The government has spent £376,775 in legal fees to keep secret the identity of an MI5 agent who abused his former partner before moving abroad to carry out work for a foreign intelligence agency, it can be revealed.
Labour said that ministers had lost “any chance” of recovering the money spent to protect the agent, who had a background in rightwing extremism, the “moment somebody put the case into the public domain”.
The case of the informant, who attacked his ex with a machete and is said to have used his position within the domestic intelligence service to further threaten her, first came to light in January.
A newspaper report revealed that Suella Braverman, the attorney general at the time, had sought an injunction against the BBC, which had been seeking to run a story identifying the agent as working overseas.
The BBC insisted that there was public interest in revealing the man’s identity because of his domestic abuse. But “a source” told The Daily Telegraph that doing so would “put people’s lives at risk” and result in “very serious consequences” for the corporation.
In the end, the BBC ran a story on the man – known only as X for legal reasons – but could not reveal his identity because the government was granted an injunction preventing the publication of his name. The story revealed that the man, a foreign national, terrorised the woman and at one point threatened to kill her.
Between 1 January and 18 November, the government spent £376,775.18 on keeping his name a secret, according to government figures seen by The Independent. It is not known how much the BBC has spent on the case, parts of which were heard in private due to concerns about national security. The corporation has been contacted for comment.
Ms Braverman, who was sacked by former prime minister Liz Truss over a security breach, was attorney general when the briefing was given.
Earlier this month, a judge said that Ms Braverman had failed to prove a government source had not leaked confidential details of the case.
Mr Justice Chamberlain made the comments as he ruled against a government’s bid to get the BBC to pay its legal costs.
Emily Thornberry, Labour’s shadow attorney general, said: “The decision to give The Telegraph an exclusive briefing that the attorney general would be seeking an injunction against the BBC may … have ended up costing the taxpayer up to £377,000.
“The questions that urgently need to be answered are who gave that briefing, who authorised that briefing, and were the consequences known to Rishi Sunak when he made his cabinet appointments last month.”
The attorney general’s office has been contacted for comment.
Mr Braverman’s case was mounted on the “hypothetical assumption” that X was an agent because MI5 has a policy of never revealing the identity of its agents or informants.
According to the BBC, he left the UK to live abroad and went to work for a foreign intelligence service.

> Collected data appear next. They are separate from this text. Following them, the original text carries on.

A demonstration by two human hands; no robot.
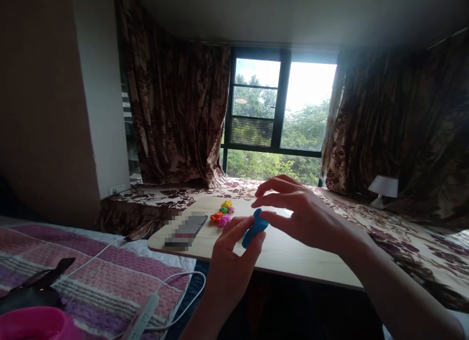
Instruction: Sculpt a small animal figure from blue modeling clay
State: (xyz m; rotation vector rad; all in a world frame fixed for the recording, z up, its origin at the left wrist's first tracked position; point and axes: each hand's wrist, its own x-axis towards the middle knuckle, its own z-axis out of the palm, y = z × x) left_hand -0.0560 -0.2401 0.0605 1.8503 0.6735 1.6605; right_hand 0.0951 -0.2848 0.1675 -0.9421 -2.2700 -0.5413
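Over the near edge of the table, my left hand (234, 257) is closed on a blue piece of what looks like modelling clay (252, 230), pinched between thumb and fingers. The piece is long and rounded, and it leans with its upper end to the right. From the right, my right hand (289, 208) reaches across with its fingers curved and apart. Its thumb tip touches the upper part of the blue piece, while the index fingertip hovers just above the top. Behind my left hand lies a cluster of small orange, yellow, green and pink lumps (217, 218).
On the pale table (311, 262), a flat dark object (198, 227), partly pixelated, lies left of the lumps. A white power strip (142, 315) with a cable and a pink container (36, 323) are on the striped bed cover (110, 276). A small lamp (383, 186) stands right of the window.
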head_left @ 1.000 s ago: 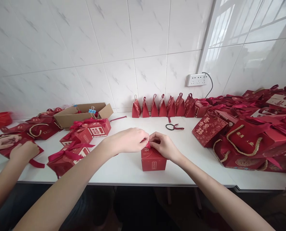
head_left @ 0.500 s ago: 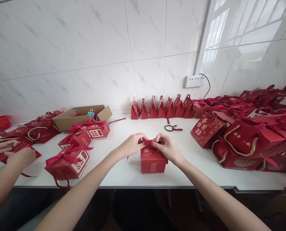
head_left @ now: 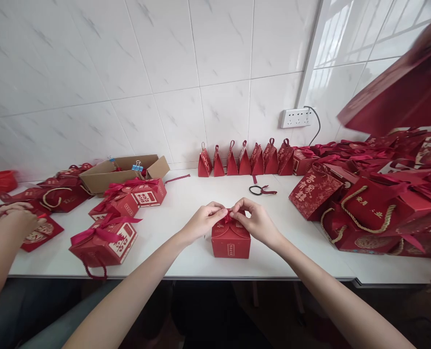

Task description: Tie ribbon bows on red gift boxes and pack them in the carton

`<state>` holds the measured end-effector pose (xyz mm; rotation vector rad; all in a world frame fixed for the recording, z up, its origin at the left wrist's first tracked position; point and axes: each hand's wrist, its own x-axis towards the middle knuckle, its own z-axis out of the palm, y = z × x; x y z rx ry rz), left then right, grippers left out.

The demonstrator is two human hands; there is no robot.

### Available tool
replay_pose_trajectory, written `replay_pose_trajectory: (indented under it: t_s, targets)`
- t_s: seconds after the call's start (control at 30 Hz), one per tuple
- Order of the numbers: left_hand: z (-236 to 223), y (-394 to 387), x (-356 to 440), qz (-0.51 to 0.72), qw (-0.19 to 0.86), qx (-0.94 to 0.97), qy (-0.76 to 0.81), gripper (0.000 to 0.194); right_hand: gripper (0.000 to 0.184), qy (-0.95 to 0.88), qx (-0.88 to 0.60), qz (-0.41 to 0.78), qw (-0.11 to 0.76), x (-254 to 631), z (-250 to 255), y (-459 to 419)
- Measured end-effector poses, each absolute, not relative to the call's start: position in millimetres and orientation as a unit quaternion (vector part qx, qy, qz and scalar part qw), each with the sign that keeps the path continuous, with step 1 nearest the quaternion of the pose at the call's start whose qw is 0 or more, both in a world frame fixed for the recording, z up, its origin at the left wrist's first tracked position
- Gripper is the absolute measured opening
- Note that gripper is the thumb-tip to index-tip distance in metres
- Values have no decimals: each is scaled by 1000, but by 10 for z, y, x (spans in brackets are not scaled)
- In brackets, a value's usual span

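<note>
A small red gift box (head_left: pixel 230 242) stands on the white table (head_left: pixel 186 261) near its front edge. My left hand (head_left: pixel 203 221) and my right hand (head_left: pixel 255 220) meet over the box's top. Each pinches an end of the red ribbon (head_left: pixel 228 216) that sits on the lid. Both sets of fingers are closed on the ribbon.
Finished ribboned boxes (head_left: pixel 104 240) and a cardboard box (head_left: pixel 121 169) lie to the left. Another person's hands (head_left: pixel 7 220) work at the far left. Small red pouches (head_left: pixel 244 160) line the wall. Red bags (head_left: pixel 368 208) pile at the right, and a blurred red bag (head_left: pixel 400 92) hangs top right.
My hands have drawn closer together over the box's top, still pinching the ribbon. A blurred red bag has come into view at the top right. The other person's hands shifted.
</note>
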<state>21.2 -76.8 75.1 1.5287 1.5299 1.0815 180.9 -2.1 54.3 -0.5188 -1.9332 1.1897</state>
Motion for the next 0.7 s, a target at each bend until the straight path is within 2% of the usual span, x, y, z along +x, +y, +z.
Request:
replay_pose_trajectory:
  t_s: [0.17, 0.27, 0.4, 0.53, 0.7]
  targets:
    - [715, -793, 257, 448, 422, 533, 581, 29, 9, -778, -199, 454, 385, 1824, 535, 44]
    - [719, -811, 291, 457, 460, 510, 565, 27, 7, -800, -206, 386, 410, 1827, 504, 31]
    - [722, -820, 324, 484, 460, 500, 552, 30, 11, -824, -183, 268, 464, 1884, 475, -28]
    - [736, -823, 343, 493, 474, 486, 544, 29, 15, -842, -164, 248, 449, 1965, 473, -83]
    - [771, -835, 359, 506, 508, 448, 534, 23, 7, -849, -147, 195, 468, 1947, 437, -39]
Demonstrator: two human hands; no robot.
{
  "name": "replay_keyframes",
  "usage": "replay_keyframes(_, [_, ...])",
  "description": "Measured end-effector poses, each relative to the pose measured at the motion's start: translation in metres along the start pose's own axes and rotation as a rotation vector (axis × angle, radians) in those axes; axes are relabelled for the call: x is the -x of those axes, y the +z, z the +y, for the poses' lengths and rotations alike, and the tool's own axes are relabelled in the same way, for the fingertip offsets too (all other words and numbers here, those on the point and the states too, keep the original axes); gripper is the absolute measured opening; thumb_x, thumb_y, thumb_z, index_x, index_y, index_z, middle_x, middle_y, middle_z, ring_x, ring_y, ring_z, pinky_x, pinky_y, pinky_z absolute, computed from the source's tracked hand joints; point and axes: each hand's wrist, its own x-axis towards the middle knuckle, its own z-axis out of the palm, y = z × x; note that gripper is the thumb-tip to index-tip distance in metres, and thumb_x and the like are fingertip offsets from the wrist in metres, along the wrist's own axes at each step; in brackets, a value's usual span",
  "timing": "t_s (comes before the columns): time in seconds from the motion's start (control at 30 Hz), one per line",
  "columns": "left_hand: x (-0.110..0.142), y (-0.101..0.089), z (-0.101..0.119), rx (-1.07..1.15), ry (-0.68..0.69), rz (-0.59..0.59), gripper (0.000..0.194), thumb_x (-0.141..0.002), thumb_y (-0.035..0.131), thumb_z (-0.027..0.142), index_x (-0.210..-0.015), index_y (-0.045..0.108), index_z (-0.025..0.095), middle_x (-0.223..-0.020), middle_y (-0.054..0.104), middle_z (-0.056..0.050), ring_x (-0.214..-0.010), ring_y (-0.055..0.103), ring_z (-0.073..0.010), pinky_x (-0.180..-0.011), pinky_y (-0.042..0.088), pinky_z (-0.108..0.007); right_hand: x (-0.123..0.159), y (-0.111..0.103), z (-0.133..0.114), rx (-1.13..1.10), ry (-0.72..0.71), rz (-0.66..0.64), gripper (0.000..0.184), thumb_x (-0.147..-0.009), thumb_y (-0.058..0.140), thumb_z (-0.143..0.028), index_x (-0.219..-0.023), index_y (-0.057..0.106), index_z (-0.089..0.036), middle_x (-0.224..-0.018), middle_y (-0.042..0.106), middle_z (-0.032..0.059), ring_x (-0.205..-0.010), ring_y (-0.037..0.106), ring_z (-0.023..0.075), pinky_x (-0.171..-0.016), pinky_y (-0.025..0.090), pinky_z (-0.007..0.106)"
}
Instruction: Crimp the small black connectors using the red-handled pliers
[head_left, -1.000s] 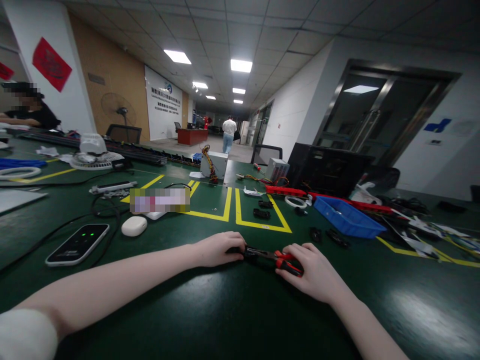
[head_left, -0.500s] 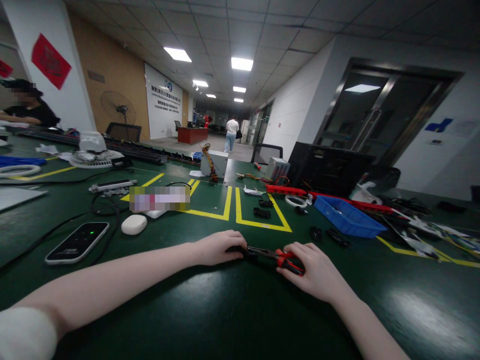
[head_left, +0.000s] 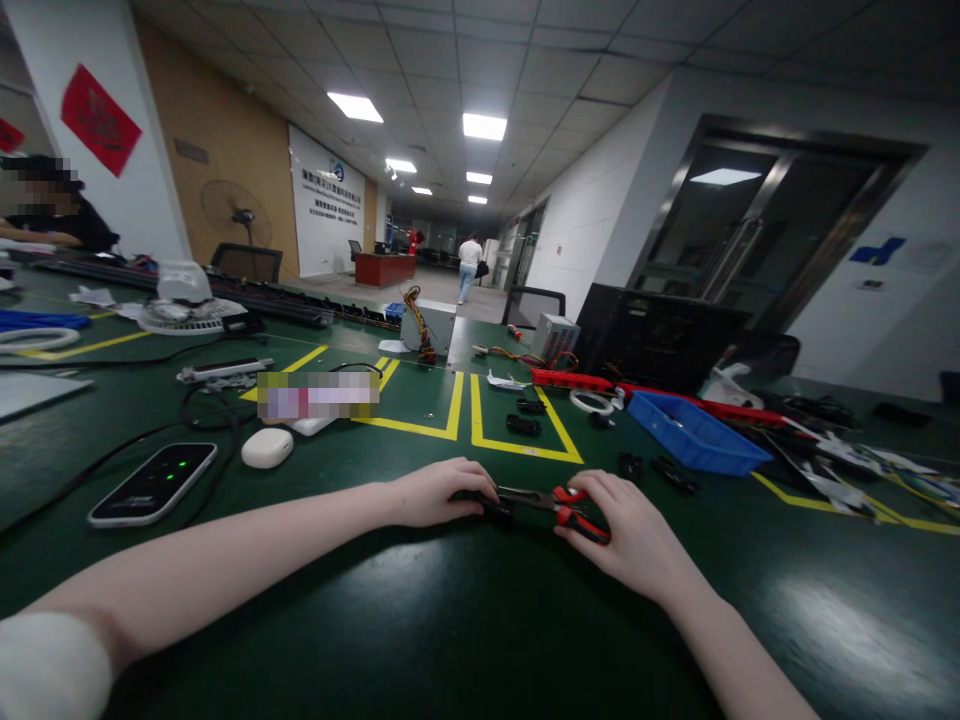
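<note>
Green tabletop [head_left: 450, 620] holds a blue tray [head_left: 694, 450] — beyond the pliers [head_left: 564, 498].

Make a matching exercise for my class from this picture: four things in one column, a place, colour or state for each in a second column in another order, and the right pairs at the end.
Column one
1. Pliers
2. Small black part
3. Tray
4. Flat device

Column two
A. Blue and open at the top
B. Held by the left hand
C. Showing green lights
D. Held by the right hand

Right pairs
1-D
2-B
3-A
4-C
</note>
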Motion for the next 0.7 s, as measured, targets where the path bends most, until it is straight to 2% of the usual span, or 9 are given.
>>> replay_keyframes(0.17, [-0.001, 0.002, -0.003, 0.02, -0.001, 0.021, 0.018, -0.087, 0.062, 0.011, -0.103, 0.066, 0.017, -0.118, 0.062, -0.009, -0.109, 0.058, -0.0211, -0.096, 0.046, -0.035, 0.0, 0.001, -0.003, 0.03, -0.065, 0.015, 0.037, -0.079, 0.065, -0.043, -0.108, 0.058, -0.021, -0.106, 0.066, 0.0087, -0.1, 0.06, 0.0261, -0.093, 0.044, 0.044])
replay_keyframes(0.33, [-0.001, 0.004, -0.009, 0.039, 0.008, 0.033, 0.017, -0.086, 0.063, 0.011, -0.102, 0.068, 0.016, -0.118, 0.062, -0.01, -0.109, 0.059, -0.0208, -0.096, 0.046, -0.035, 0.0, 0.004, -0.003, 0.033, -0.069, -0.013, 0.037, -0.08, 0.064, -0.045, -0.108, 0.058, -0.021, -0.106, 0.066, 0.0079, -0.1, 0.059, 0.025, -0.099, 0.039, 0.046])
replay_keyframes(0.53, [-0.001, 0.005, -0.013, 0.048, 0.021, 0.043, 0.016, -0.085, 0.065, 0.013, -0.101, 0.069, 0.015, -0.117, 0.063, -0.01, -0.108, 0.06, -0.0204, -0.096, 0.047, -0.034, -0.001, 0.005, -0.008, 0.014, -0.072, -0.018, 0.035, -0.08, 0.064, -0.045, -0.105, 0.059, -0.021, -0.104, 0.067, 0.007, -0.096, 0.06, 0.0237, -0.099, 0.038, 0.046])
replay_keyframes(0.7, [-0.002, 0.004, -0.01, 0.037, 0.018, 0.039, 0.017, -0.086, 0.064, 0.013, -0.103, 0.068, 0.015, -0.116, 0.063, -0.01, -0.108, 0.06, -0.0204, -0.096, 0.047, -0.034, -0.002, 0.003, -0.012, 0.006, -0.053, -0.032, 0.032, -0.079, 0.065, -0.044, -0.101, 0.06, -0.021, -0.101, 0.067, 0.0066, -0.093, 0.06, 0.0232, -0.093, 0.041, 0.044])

In the BBC story, the woman, who the corporation named as Beth to protect her identity, said X told her she would not be able to report his abusive behaviour because of his work for the intelligence service.
“It meant that I couldn’t speak out about any of his behaviour towards me, any of the violence I went through, sexual or physical, because he had men in high places who always had his back, who would intervene and who would actively kill me, if I spoke out,” she said.
Beth said that X was paid to inform on networks of right-wing extremists but that he appeared to share their beliefs and often praised white supremacists’ mass murders.
He told her he wanted to commit an atrocity himself, Beth said.